Copy exactly, please, each line of the data below until the line that contains "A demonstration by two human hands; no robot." has been copied, beginning at the top.

++++ Data shown ++++

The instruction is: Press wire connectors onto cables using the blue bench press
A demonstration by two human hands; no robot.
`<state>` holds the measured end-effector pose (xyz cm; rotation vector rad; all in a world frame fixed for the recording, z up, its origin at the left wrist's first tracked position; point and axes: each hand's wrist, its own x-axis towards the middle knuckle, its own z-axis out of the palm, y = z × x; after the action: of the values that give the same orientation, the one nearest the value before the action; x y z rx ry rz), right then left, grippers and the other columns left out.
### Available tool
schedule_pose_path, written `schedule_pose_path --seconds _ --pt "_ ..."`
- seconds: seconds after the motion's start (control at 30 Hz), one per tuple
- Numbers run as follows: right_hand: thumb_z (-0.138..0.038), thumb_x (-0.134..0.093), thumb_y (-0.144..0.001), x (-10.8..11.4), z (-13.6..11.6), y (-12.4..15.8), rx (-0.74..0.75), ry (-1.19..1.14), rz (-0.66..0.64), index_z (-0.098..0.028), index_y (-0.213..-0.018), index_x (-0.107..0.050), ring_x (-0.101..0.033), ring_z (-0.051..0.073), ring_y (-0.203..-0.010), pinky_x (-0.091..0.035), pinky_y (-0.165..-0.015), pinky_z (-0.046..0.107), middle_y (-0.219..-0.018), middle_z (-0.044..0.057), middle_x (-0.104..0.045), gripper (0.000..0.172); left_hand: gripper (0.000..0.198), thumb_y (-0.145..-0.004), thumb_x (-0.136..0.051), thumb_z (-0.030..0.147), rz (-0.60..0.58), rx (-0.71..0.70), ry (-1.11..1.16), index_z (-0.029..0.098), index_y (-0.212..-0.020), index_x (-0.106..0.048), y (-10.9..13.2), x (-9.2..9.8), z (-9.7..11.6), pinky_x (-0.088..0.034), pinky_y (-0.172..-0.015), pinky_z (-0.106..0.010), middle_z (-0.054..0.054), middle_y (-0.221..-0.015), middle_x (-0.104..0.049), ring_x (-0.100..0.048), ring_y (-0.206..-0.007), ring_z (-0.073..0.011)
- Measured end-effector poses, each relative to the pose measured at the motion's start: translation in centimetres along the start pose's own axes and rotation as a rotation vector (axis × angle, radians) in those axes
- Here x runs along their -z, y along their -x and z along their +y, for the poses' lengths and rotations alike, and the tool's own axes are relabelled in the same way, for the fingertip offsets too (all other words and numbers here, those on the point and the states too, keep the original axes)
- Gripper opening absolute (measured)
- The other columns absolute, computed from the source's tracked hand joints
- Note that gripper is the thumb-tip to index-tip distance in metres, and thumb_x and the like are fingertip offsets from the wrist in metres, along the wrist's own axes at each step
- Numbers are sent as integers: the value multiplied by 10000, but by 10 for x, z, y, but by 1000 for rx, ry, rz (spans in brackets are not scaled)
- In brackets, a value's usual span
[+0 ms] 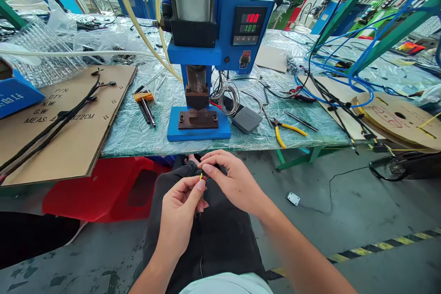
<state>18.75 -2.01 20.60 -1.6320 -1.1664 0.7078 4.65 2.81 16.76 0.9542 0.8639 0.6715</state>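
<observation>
My left hand (181, 209) is closed above my lap, its thumb and forefinger pinching the end of a thin yellow wire (201, 176). Close beside it, my right hand (237, 181) is also closed, fingertips and thumb together on a dark part of the same wire bundle. Short bits of red and teal wire show between the two hands. Most of what the right fingers grip is hidden. Beyond the hands, at the table's front edge, stands a blue press (199, 133) whose display (250, 23) has red and green digits.
Yellow-handled pliers (292, 129), a grey pedal-like box (247, 120) and orange-banded tools (144, 96) lie around the press. Cardboard (69, 101) with black cables is at left, a cardboard reel (399, 119) at right. A red stool (99, 193) stands below the table. A small white box (293, 199) lies on the floor.
</observation>
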Motion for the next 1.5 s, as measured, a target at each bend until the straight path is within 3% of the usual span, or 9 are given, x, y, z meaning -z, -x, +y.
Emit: schedule_pose_path --seconds 0.27,0.43,0.57,0.7,1.07,1.27,1.5 --pt "-304 -542 -956 4 -3 4 -44 -25 -39 -218 -871 -680 -613 173 -937 -473 -870 320 -990 32 -690 183 269 -782 -760 385 -18 -14 24 159 -915 -703 -1 -2 0 -482 -521 -221 17 -661 -636 -522 -481 -77" --pt "-304 -537 -949 1 -3 4 -84 -17 -16 -208 -834 -626 -585 155 -847 -450 -785 289 -902 10 -665 175 241 -835 -702 407 -43 -55 -79 169 -874 -694 0 4 -5 -521 -600 -234 9 -717 -646 -575 -565 -96" --pt "-308 -530 -954 0 -4 5 -104 -14 -22 -208 -845 -623 -579 154 -851 -441 -783 285 -908 10 -661 175 261 -843 -683 432 -40 -83 -188 171 -860 -690 1 8 -5 -547 -655 -256 -2 -733 -655 -624 -641 -128" --pt "-307 -543 -949 0 -6 6 -119 6 -45 -206 -837 -639 -587 149 -836 -441 -759 275 -901 7 -672 179 269 -846 -681 426 -50 -96 -227 185 -966 -698 0 6 3 -548 -641 -249 -21 -836 -696 -650 -672 -134" --pt "-303 -565 -944 -1 -5 3 -128 42 -21 -211 -866 -657 -596 134 -846 -448 -762 261 -917 -12 -681 151 233 -865 -661 411 -99 -90 -246 180 -888 -677 -6 6 5 -507 -588 -206 8 -750 -658 -628 -634 -106" --pt "-340 -553 -949 1 -4 0 -162 -24 -5 -210 -861 -642 -597 119 -787 -446 -741 241 -857 -29 -680 180 234 -858 -676 398 -21 -116 -150 167 -890 -653 -15 3 2 -477 -579 -204 21 -669 -625 -578 -578 -94" --pt "-259 -495 -948 12 0 -13 -70 241 -6 -218 -866 -570 -508 103 -638 -350 -568 225 -771 -44 -629 119 232 -840 -692 376 -26 -152 -44 151 -863 -643 -42 -12 8 -322 -443 -164 51 -589 -519 -411 -477 -51"
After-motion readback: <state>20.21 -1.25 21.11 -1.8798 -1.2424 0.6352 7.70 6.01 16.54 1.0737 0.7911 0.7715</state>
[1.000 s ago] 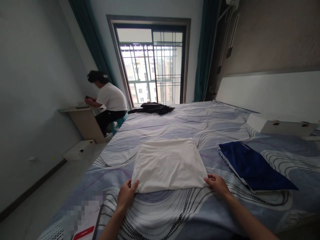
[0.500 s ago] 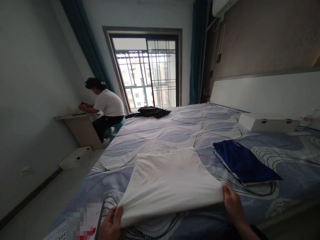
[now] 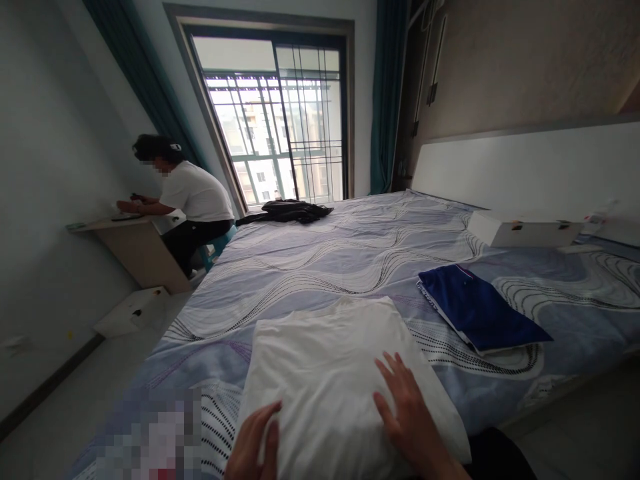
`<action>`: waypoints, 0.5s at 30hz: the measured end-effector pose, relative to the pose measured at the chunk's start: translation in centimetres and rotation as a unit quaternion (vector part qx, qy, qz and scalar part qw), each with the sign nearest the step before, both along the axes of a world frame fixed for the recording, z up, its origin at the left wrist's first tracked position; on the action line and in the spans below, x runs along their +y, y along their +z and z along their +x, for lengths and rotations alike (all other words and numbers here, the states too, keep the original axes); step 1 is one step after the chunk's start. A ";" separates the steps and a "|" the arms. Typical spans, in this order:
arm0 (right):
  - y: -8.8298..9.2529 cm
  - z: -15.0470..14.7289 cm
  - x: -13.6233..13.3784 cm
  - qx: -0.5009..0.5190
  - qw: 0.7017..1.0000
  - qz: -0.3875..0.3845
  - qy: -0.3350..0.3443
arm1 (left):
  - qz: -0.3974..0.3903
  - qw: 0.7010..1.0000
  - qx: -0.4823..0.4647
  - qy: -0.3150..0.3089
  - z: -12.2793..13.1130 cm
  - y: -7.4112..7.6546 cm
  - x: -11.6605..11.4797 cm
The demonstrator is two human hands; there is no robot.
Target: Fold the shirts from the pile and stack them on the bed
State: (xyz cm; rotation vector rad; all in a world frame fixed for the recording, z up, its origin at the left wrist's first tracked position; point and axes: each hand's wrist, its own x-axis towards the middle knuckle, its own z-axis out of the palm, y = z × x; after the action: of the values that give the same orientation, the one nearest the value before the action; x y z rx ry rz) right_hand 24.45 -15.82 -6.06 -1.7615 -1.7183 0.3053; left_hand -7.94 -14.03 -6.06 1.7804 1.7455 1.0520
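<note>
A white shirt (image 3: 320, 373) lies partly folded on the bed in front of me, its far edge fairly straight and its surface slightly creased. My right hand (image 3: 407, 413) rests on the right part of the cloth, fingers spread. Over the left edge is my left hand (image 3: 255, 440), open with its fingers slightly bent; its lower part is cut off by the frame. To the right of the shirt lies a folded blue garment (image 3: 480, 310) with a pale underside, touched by neither hand.
The patterned bedsheet (image 3: 350, 260) spreads around the shirt. Black clothing (image 3: 295, 211) lies at the far edge. A white box (image 3: 525, 230) stands by the headboard (image 3: 520, 167). At lower left is a blurred-out item (image 3: 160, 440). A person (image 3: 195, 190) sits at a small desk (image 3: 130, 250).
Both hands have let go of the shirt's near corners and moved inward onto the cloth. The near edge has come down towards me. The view has tilted down slightly.
</note>
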 end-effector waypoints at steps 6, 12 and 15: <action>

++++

Solution:
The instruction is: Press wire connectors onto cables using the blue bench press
A demonstration by two human hands; no robot.

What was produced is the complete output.